The Government has pledged to ensure the evacuation of 75 Irish citizens and residents who remain stranded in Afghanistan, following the conclusion of the military and diplomatic mission there yesterday.
The Emergency Consular Assistance Team (ECAT) facilitated the evacuation of 26 Irish citizens from Kabul Airport during the mission, which started on Tuesday morning and finished just after 3pm on Thursday when the last of the team departed by air.
This is in addition to the 10 people who were evacuated before the arrival of the team, which comprised two Irish diplomats and a section of the Army Ranger Wing, earlier this week.
Last to leave on Thursday were a diplomat and two soldiers who had stayed behind to escort the final 15 Irish citizens on a Finnish flight out of the country. It departed minutes after two suicide bombs killed and injured dozens outside the airport gates.
The mission has been viewed as a success by officials. However, the Department of Defence says it is now aware of approximately 60 more Irish citizens and their family members who remain in the country and who require support, in addition to a further 15 Afghan citizens with Irish residency.
Many of them had travelled back to the country during the summer holidays to visit family.
Minister for Foreign Affairs Simon Coveney said efforts to secure their safe evacuation will continue remotely but that Kabul airport is now effectively closed to civilians.
The evacuation team took the decision to depart on Thursday amid the worsening security situation in the area and the belief that no other Irish citizens were likely to gain entry to the airport in the near future.
Most of the team left on a French military aircraft bound for Paris just before midday, as the National Emergency Coordination Committee monitored the situation from Ireland.
“I would like to thank the members of the ECAT team for their rapid deployment to such a challenging and complex environment and for their excellent work in securing the successful evacuation of 26 people,” Mr Coveney said.
“I know there are many in Ireland today with deep concerns for family members, friends and colleagues who remain in Afghanistan. Along with other countries, our team needed to evacuate due to the deteriorating security situation.

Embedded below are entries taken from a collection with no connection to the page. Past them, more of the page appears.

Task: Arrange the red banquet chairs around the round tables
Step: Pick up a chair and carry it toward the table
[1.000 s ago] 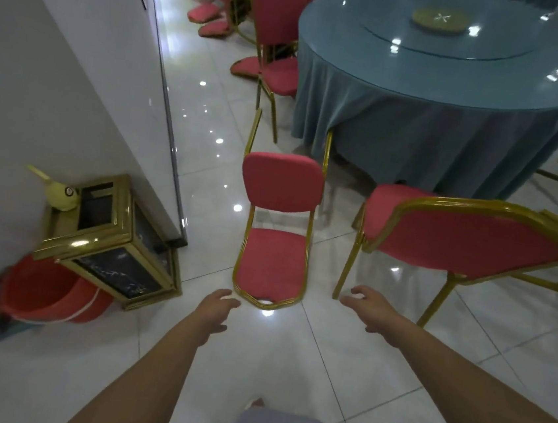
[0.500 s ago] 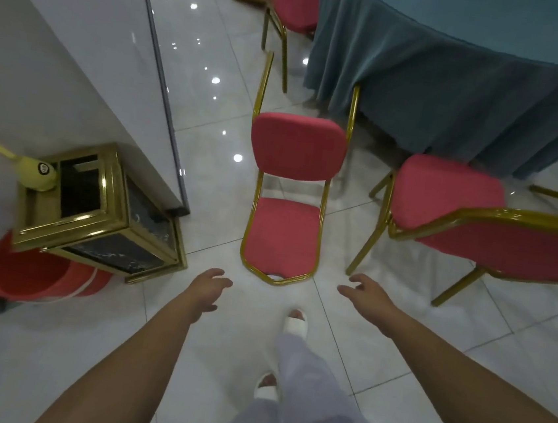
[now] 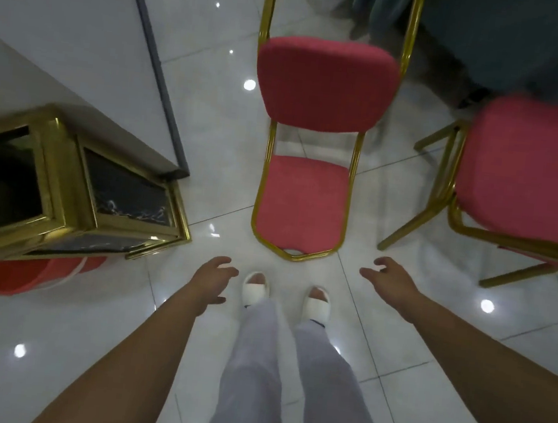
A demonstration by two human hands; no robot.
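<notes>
- Red banquet chair (image 3: 300, 206) lies tipped on its back on the tiled floor (image 3: 91, 346), top of the backrest nearest the person's feet, seat standing up, gold legs pointing off toward the round table's blue cloth (image 3: 513, 36).
- Handling, my guess: stiff metal tube frame, padded seat and back, moderate weight, nothing fragile. The glossy tile looks slick, so the legs may skid when it's righted.
- Best hold: the gold frame at the top of the backrest, one hand per side rail, then tip it up.
- Left hand (image 3: 210, 280): fingers spread and loosely curved, holding nothing, just short of the backrest.
- Right hand (image 3: 389, 281): same, spread and empty, near the frame's right corner, no contact.
- Second red chair (image 3: 530, 169) stands upright just to the right.
- Gold-framed cabinet (image 3: 77, 183) and red bucket (image 3: 22, 277) sit at left by the wall.
</notes>
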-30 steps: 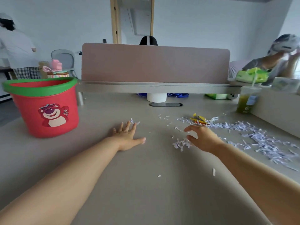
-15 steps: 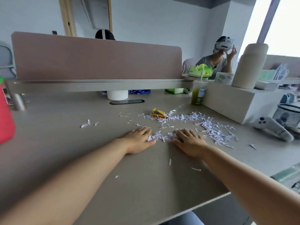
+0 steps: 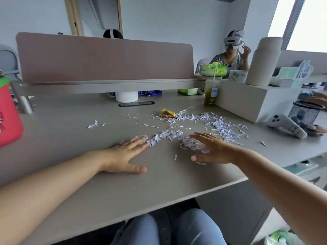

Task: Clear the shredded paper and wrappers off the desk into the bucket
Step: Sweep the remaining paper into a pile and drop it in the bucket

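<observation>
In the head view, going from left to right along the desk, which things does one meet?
Red bucket → left hand → yellow wrapper → right hand → white controller. The shredded paper spans several places, so it is omitted.

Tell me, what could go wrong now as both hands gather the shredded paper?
The bucket stands far left of the shredded paper, so scraps may fall during the carry.
The open left hand and right hand may push loose strips over the edge of the desk.
A wide sweep might tip the green drink cup.
</observation>
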Demonstrator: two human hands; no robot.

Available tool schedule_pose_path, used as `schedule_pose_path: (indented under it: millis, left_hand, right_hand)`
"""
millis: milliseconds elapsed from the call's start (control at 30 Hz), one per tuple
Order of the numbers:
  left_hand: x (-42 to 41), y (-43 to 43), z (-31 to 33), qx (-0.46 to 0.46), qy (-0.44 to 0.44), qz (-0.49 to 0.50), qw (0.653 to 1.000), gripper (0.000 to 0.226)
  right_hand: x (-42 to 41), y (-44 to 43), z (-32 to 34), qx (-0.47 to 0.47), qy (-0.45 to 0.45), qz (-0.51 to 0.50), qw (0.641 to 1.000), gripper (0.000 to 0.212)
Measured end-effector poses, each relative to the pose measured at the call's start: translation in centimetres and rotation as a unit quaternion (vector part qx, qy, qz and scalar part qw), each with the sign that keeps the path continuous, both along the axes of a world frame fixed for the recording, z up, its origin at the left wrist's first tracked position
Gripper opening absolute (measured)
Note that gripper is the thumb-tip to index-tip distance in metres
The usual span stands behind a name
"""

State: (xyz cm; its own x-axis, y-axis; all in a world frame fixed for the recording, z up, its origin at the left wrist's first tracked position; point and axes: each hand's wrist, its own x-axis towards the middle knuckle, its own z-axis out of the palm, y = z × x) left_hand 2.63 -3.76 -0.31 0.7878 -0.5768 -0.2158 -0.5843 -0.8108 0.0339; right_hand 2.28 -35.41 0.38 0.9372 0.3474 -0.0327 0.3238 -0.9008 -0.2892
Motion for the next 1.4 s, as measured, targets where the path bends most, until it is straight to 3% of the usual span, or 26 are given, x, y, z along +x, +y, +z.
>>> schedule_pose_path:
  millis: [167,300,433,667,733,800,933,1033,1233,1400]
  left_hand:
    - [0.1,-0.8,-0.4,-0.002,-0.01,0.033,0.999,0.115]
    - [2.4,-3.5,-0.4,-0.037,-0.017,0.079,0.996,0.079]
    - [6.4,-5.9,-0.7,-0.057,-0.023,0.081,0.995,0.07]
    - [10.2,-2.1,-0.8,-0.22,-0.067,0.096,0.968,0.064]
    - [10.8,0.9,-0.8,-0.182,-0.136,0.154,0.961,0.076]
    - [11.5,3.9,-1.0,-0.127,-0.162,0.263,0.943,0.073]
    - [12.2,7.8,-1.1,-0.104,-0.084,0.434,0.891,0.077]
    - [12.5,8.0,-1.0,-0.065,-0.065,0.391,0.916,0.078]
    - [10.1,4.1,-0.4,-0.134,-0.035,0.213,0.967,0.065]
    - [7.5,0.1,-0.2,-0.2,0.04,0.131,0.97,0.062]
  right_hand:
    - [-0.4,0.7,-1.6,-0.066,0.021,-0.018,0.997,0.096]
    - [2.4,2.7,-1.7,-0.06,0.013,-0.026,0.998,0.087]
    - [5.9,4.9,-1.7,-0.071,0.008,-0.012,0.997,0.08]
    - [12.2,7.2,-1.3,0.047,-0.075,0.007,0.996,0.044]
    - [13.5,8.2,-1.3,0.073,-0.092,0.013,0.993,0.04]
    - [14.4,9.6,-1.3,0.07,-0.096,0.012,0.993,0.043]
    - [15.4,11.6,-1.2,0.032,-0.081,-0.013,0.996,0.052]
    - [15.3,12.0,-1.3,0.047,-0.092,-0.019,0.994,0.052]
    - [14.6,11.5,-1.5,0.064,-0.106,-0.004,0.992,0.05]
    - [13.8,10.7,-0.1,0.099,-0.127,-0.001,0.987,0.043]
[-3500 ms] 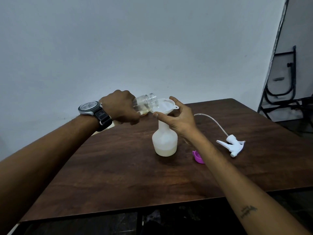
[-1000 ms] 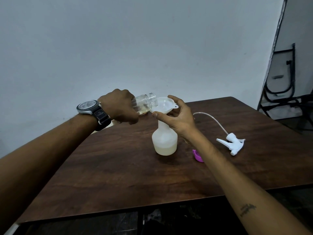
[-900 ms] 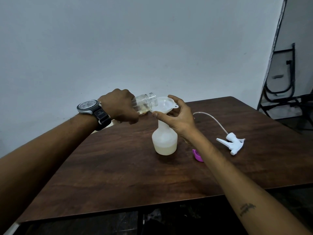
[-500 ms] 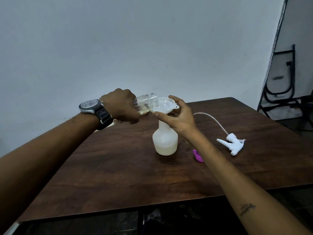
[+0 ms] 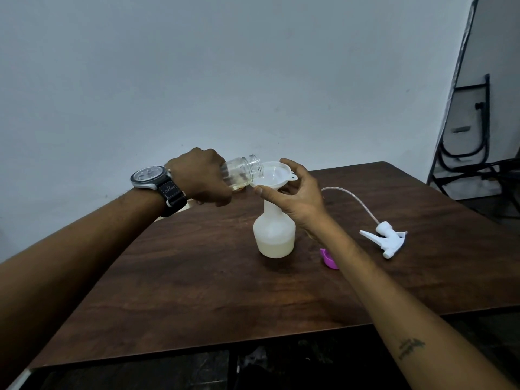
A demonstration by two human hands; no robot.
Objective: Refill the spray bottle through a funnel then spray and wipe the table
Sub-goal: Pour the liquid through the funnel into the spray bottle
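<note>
Aloft, left hand point(image 5: 201, 180) fingers tight round tilted jar point(image 5: 243, 171), right hand point(image 5: 301, 198) fingers curled round funnel point(image 5: 274, 175).

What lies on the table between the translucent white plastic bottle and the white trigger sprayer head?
In the head view, a small purple plastic cap lies there, partly hidden by the right forearm crossing above it.

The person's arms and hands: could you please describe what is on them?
Both forearms are bare, without sleeves or gloves. Behind the left hand sits a wristwatch with silver case, grey dial and black strap lettered OMEGA. Behind the right hand, the forearm bears a small dark tattoo.
</note>
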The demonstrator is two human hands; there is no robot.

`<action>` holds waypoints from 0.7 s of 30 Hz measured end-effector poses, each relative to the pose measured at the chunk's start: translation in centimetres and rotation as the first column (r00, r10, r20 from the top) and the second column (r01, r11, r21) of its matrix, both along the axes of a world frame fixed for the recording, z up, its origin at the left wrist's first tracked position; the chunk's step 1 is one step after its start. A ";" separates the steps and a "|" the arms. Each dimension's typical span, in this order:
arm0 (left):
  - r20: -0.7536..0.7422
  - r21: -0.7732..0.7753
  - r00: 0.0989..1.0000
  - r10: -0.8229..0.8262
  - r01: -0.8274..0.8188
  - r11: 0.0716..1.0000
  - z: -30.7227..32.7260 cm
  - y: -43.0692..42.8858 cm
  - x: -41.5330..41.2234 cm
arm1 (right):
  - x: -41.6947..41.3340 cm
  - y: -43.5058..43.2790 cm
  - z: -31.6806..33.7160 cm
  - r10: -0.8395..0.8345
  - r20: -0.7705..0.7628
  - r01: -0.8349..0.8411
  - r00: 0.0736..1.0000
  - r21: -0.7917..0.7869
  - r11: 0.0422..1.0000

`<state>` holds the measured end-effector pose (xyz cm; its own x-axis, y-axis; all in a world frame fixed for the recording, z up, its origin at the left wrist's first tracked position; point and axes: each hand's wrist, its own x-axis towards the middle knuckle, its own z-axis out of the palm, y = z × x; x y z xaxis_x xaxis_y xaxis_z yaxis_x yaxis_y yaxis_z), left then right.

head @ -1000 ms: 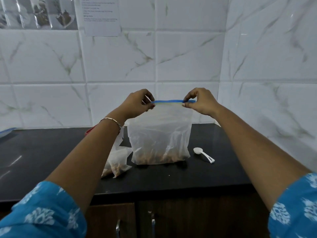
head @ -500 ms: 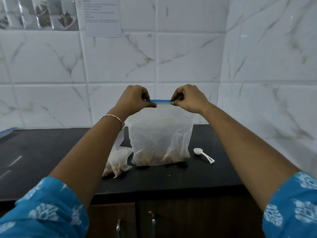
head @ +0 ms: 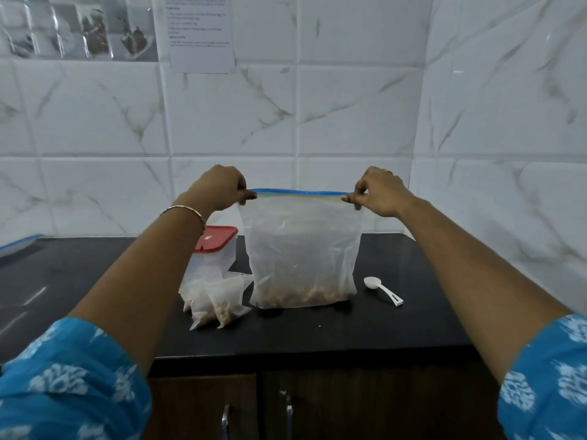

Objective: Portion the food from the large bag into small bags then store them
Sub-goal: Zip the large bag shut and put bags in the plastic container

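A large clear zip bag [head: 301, 249] with a blue seal strip stands upright on the black counter [head: 317, 328], brown food lying in its bottom. My left hand [head: 222, 187] pinches the left end of the strip. My right hand [head: 378, 192] pinches the right end, so the strip is stretched straight between them. Small filled clear bags [head: 219, 300] lie on the counter to the left of the large bag. Behind them stands a clear container with a red lid [head: 216, 246], partly hidden by my left forearm.
A white measuring spoon [head: 382, 289] lies on the counter right of the large bag. Tiled walls close the back and right side. A blue-edged bag [head: 17, 244] shows at the far left. Cabinet doors with metal handles [head: 287, 411] sit below the counter.
My right hand slid along the blue strip from near the left hand out to the right end. My view shifted, so the red-lidded container now shows behind my left forearm.
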<state>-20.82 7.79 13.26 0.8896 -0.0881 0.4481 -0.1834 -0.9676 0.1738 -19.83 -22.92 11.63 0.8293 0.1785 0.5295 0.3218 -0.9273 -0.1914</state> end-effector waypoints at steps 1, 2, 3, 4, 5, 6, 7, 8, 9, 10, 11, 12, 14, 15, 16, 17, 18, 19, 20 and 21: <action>-0.008 -0.077 1.000 -0.029 0.028 0.997 0.0 0.3 0.1 | 0.1 -0.4 0.1 0.010 -0.004 -0.010 1.000 0.044 0.999; -0.009 -0.170 0.998 -0.065 0.063 0.983 -0.1 0.6 0.2 | 0.1 -0.8 0.2 0.016 -0.017 -0.014 1.000 0.092 0.996; -0.007 -0.283 0.994 -0.105 0.099 0.954 -0.2 0.7 0.2 | 0.0 -1.1 0.3 0.019 -0.034 -0.014 0.999 0.141 0.990; -0.003 -0.413 0.989 -0.145 0.131 0.901 -0.3 0.8 0.2 | 0.0 -1.3 0.3 0.027 -0.050 -0.017 0.998 0.191 0.981; 0.003 -0.543 0.983 -0.184 0.156 0.825 -0.5 0.8 0.2 | 0.1 -1.5 0.3 0.041 -0.056 -0.027 0.998 0.236 0.971; 0.010 -0.648 0.977 -0.214 0.170 0.742 -0.6 0.8 0.3 | 0.1 -1.5 0.3 0.056 -0.053 -0.039 0.997 0.275 0.961; 0.019 -0.714 0.973 -0.229 0.174 0.679 -0.7 0.8 0.3 | 0.2 -1.5 0.2 0.067 -0.042 -0.051 0.997 0.312 0.949; 0.026 -0.747 0.973 -0.228 0.171 0.643 -0.8 0.7 0.3 | 0.2 -1.5 0.1 0.077 -0.030 -0.062 0.997 0.349 0.935; 0.033 -0.763 0.976 -0.217 0.165 0.625 -0.9 0.6 0.5 | 0.3 -1.4 -0.1 0.088 -0.021 -0.073 0.996 0.390 0.918; 0.041 -0.768 0.978 -0.202 0.160 0.620 -1.0 0.6 0.6 | 0.3 -1.4 -0.2 0.101 -0.017 -0.083 0.995 0.438 0.895; 0.048 -0.761 0.982 -0.183 0.155 0.630 -1.1 0.5 0.8 | 0.4 -1.4 -0.4 0.115 -0.019 -0.092 0.993 0.480 0.873; 0.055 -0.740 0.986 -0.159 0.147 0.657 -1.2 0.5 1.0 | 0.5 -1.5 -0.4 0.124 -0.018 -0.098 0.992 0.503 0.859; 0.066 -0.651 0.994 -0.090 0.111 0.751 -1.2 0.4 1.3 | 0.7 -1.4 -0.4 0.108 0.004 -0.097 0.994 0.485 0.869; 0.065 -0.593 0.996 -0.057 0.085 0.801 -1.2 0.2 1.4 | 0.9 -1.4 -0.4 0.092 0.014 -0.088 0.996 0.461 0.883; 0.064 -0.532 0.997 -0.037 0.065 0.844 -1.2 0.0 1.4 | 1.1 -1.3 -0.3 0.075 0.019 -0.076 0.997 0.437 0.896; 0.059 -0.476 0.998 -0.028 0.053 0.878 -1.2 -0.2 1.5 | 1.3 -1.2 -0.3 0.060 0.021 -0.064 0.998 0.415 0.908; 0.048 -0.428 0.999 -0.023 0.041 0.903 -1.1 -0.4 1.5 | 1.5 -1.1 -0.4 0.046 0.022 -0.051 0.999 0.392 0.919; 0.030 -0.389 0.999 -0.022 0.032 0.921 -1.1 -0.6 1.5 | 1.8 -1.2 -0.5 0.035 0.021 -0.040 0.999 0.371 0.928; 0.015 -0.356 1.000 -0.022 0.026 0.934 -1.0 -0.8 1.5 | 2.0 -1.3 -0.6 0.026 0.016 -0.030 1.000 0.349 0.937; 0.006 -0.328 1.000 -0.022 0.023 0.944 -0.9 -0.9 1.5 | 2.1 -1.4 -0.7 0.019 0.004 -0.019 1.000 0.319 0.948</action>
<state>-19.35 6.89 12.34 0.8880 0.0441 0.4577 -0.2053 -0.8527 0.4805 -17.75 -24.29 10.90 0.8268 0.0159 0.5623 0.3393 -0.8114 -0.4759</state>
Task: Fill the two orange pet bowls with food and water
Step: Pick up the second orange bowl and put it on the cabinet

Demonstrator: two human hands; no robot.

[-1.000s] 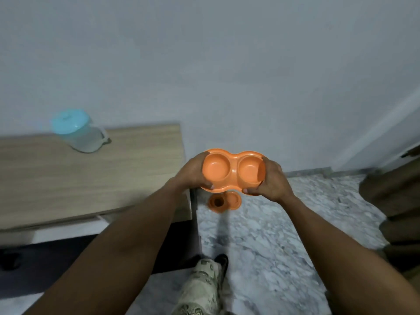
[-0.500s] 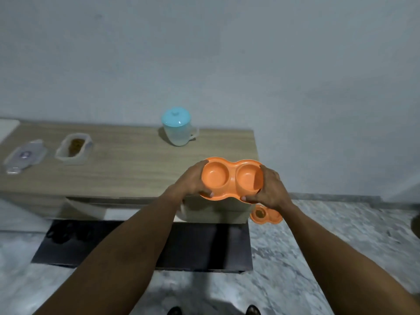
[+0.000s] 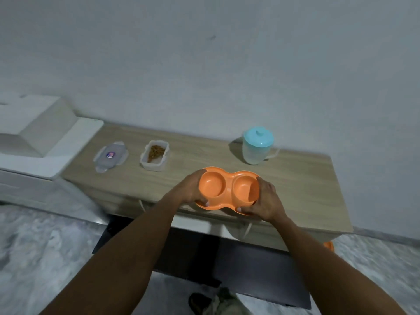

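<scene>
Both hands, left [image 3: 191,189] and right [image 3: 266,201], gripped the empty orange double bowl [image 3: 227,189] by its ends, fingers curled round the rim, holding it over the table [image 3: 306,189] front, probably for filling near the open food tub [image 3: 154,155] and lidded jug [image 3: 258,145].

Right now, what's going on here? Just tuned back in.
A person grips an orange double pet bowl, left hand and right hand at either end, at the front edge of the wooden table; whether it rests there is unclear. Both wells are empty. Behind it sit an open container of brown food, its lid alongside, and a blue-lidded jug.
</scene>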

“I can give full assurance that the overall consular effort is continuing and we remain strongly committed to assisting those requiring ongoing consular support in Afghanistan.”
During the short mission, the team coordinated the evacuation of Irish citizens on French, German, Finnish and Dutch aircraft. The Irish team also received significant logistical assistance from their UK counterparts.
Irish citizens still in Kabul have now been advised not to come to the airport due to the worsening security situation there.
“There may be some people for specific reasons allowed into the airport, but the security situation is now such that very, very few, if any, others will be allowed into the airport, and the evidence of that is most countries are now saying that their defence force personnel will also be leaving either this evening or tomorrow,” Mr Coveney told RTÉ Radio 1.
He said officials will remain in contact with Irish citizens still in Afghanistan but warned it “is going to take time” to get them out.
Mr Coveney said France had been “phenomenally helpful” to Ireland throughout the crisis, and also thanked other “friendly countries”, including the UK.
Efforts to safely take Irish passport holders out of Afghanistan grew increasingly difficult as a result of the Taliban decision to stop Afghan citizens from entering the airport. Many of those remaining in the country hold both Afghan and Irish citizenship.
Other countries’ military missions, including those of Canada, Germany and the Netherlands have now also come to an end.